Мы вместе встали. Я двинулся к дому, но Вероника остановила меня.
– У меня для тебя кое-что есть. Я хотела сделать сюрприз, но... – Она достала из кармана листок бумаги. – Это телефон человека по имени Бредли Эрскин. Он один из тех, кто застрелил Гордона Кадмуса.
– Как ты нашла его?
– Я готовилась и призвала на помощь все свои связи. Он сказал, что поговорит с тобой, но встречу назначит он. Просто позвони по этому номеру.
– Не знаю, что и сказать. Спасибо.
Она подождала, когда я двинусь. Я взял ее за руку и повел в дом.
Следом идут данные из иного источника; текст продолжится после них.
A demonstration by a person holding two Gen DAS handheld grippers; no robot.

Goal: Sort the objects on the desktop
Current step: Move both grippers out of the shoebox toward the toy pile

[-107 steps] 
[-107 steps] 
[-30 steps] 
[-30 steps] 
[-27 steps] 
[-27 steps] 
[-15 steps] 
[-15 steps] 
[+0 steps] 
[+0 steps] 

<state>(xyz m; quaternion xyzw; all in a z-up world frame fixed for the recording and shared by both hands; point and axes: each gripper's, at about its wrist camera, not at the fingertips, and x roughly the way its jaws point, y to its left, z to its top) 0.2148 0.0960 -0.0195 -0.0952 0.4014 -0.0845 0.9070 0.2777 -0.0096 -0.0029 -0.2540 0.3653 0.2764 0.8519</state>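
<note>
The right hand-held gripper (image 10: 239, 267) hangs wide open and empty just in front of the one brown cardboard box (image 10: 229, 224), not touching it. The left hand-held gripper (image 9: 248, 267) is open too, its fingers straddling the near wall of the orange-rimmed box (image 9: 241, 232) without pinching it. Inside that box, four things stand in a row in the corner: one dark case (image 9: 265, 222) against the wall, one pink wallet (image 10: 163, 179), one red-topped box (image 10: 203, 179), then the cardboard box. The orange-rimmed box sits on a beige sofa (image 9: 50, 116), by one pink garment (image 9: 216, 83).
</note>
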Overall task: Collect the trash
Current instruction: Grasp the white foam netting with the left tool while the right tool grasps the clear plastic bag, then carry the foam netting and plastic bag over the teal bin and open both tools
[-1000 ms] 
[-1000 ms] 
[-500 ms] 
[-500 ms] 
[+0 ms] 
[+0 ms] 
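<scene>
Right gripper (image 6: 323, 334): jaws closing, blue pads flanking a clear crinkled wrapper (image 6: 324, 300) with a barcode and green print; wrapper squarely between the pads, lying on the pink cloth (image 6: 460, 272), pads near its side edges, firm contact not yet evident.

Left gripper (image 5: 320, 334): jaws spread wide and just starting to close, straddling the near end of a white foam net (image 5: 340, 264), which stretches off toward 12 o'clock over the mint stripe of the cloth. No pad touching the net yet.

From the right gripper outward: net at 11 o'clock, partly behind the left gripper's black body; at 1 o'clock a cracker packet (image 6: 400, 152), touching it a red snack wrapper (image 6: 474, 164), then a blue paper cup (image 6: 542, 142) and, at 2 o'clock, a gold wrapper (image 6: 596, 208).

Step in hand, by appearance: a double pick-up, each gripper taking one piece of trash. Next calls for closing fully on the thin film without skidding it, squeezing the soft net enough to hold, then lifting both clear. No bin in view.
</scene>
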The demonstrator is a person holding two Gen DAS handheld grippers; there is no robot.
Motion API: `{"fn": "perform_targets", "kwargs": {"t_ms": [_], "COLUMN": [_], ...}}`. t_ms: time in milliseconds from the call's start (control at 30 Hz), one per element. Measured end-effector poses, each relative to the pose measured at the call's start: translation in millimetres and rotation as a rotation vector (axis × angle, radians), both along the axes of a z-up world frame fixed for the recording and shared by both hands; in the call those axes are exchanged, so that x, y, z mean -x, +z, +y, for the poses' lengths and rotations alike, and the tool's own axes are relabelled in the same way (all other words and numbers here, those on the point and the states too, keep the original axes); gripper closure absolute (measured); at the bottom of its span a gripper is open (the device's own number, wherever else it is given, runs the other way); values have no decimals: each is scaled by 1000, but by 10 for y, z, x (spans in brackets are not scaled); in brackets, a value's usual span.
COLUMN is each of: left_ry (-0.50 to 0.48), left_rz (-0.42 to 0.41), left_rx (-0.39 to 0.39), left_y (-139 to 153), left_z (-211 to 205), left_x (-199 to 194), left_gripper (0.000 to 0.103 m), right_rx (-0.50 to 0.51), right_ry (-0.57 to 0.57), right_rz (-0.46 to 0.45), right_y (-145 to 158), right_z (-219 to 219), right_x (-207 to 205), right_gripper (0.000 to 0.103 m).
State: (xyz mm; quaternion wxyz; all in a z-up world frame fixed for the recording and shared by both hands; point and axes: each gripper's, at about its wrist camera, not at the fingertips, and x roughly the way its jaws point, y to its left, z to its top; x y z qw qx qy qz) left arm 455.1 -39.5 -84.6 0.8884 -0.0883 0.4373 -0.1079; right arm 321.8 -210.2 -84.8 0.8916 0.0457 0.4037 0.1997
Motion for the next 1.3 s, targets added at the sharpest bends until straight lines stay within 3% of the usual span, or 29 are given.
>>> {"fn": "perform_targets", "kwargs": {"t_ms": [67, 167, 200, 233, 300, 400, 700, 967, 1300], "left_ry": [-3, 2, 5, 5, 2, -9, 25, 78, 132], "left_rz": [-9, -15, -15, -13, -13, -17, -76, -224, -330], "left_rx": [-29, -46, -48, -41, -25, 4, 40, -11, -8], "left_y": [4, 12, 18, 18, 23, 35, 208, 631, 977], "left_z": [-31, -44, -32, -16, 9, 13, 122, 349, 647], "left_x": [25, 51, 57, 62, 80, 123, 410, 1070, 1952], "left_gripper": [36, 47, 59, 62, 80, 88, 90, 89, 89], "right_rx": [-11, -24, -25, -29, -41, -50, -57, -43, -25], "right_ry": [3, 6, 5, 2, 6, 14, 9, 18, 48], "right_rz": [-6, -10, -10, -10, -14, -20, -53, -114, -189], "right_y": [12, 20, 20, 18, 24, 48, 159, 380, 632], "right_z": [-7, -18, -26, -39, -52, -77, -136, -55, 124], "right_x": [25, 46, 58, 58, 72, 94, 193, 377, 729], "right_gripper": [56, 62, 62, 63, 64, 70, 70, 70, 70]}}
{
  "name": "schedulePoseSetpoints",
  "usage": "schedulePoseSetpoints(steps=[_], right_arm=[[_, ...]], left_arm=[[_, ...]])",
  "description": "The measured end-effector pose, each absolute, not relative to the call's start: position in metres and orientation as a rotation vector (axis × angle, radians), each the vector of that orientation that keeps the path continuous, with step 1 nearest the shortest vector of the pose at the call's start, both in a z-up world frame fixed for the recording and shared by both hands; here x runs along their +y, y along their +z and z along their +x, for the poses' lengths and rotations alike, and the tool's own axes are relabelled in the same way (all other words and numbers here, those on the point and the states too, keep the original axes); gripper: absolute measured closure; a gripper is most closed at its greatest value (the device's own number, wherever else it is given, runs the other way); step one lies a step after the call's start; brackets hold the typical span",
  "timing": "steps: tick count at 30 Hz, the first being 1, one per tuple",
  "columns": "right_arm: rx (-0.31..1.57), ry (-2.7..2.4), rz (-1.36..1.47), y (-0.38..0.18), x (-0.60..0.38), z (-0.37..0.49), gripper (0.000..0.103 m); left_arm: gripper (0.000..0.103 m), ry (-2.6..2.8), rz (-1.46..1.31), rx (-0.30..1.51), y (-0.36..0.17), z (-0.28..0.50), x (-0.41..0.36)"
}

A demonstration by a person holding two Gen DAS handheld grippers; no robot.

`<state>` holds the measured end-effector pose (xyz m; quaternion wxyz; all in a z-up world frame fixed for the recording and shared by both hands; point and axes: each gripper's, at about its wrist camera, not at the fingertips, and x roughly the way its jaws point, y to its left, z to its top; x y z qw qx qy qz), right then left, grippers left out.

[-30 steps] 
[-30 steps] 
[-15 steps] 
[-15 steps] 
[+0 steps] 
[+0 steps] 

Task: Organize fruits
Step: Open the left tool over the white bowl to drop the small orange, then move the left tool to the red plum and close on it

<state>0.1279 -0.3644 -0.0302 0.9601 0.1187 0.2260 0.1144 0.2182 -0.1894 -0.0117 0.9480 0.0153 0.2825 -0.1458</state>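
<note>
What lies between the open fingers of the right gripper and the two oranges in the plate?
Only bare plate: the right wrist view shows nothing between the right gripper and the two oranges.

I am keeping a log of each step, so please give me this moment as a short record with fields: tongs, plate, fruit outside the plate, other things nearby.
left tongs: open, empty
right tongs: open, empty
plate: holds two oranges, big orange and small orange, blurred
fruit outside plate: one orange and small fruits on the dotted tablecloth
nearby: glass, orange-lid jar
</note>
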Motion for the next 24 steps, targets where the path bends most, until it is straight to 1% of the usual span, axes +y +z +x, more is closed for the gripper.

Хотя Вероника всегда была великолепной любовницей, в ту ночь секс с ней превзошел все испытанное раньше. Отчасти это было вызвано отчаянием, которое испытывали мы оба, отчасти – облегчением, что мы снова там, где человеческое начало работает без всяких слов, мотивов, мыслей. Мы ушли в любовь надолго, а когда закончили, прошло несколько минут, прежде чем сердце у меня перестало неистово колотиться. Вероника лежала рядом, положив руку мне на грудь и кончиками пальцев касаясь моего уха. Мы долго молчали, и я уже задремал, когда она спросила:
– Ты когда-нибудь видел призраков?
Я повернул голову, чтобы взглянуть на нее. Она тоже смотрела на меня; ее светлые волосы разметались по лицу и темно-голубым простыням.
– Призраков? Нет. А ты?
Она повернула голову и уставилась в потолок.
– Да. Однажды в Непале в городе Сальян у границы с Тибетом. Но важнее другой раз... Несколько лет назад я возвращалась ночью по Двадцать девятой стрит с одной мерзкой вечеринки – потому я и ушла довольно рано. Мне просто хотелось побыть дома одной. Тогда в моей все шло своим чередом – никаких бед, но и ничего особенно хорошего. – Вероника повернулась ко мне, чтобы убедиться, что я понимаю. – Я пошла на ту вечеринку, подумав, что, может быть, встречу какого-нибудь нового интересного человека, но никого интересного там не оказалось, а часами попусту болтать ни о чем мне не хотелось. Лучше пойти домой и посмотреть телевизор... И вот, шла я по Двадцать девятой, выбрав этот маршрут только потому, что мне тогда было как раз двадцать девять лет. Ночь была холодная, и я вся закуталась. Ты знаешь, каково это – когда в холод оказываешься на улице и заглядываешь в окна чьих-то квартир, они всегда кажутся уютнее и теплее, чем на самом деле. Только потому, что ты на холоде, а там тепло... Но, пройдя одно место, я остановилась. Мне была видна лишь гостиная, но я взглянула и просто замерла на месте. Потому что там было все, что я купила бы сама, и все стояло именно там, куда бы поставила я, если бы жила там. Это было одно из самых странных переживаний в моей жизни. Во всем Нью-Йорке в ту ночь я отыскала свою комнату, Сэм. Все в ней было – или должно было быть – мое. Фотография Пола Стренда на стене, висящая под потолком кукла бунраку, бежевый диван. Я просто не могу тебе этого объяснить – все было именно так, как я годами мечтала прожить всю оставшуюся жизнь, если накоплю достаточно денег и найду подходящую квартиру. И вдруг оно оказалось прямо передо мной – до последней мелочи. Все. Даже цвет телефона и розовые тюльпаны в желтой вазе... Естественно, меня загипнотизировала эта картина, и я все смотрела, пока от холода не потекло из носу. В дальнем конце комнаты вдруг открылась дверь.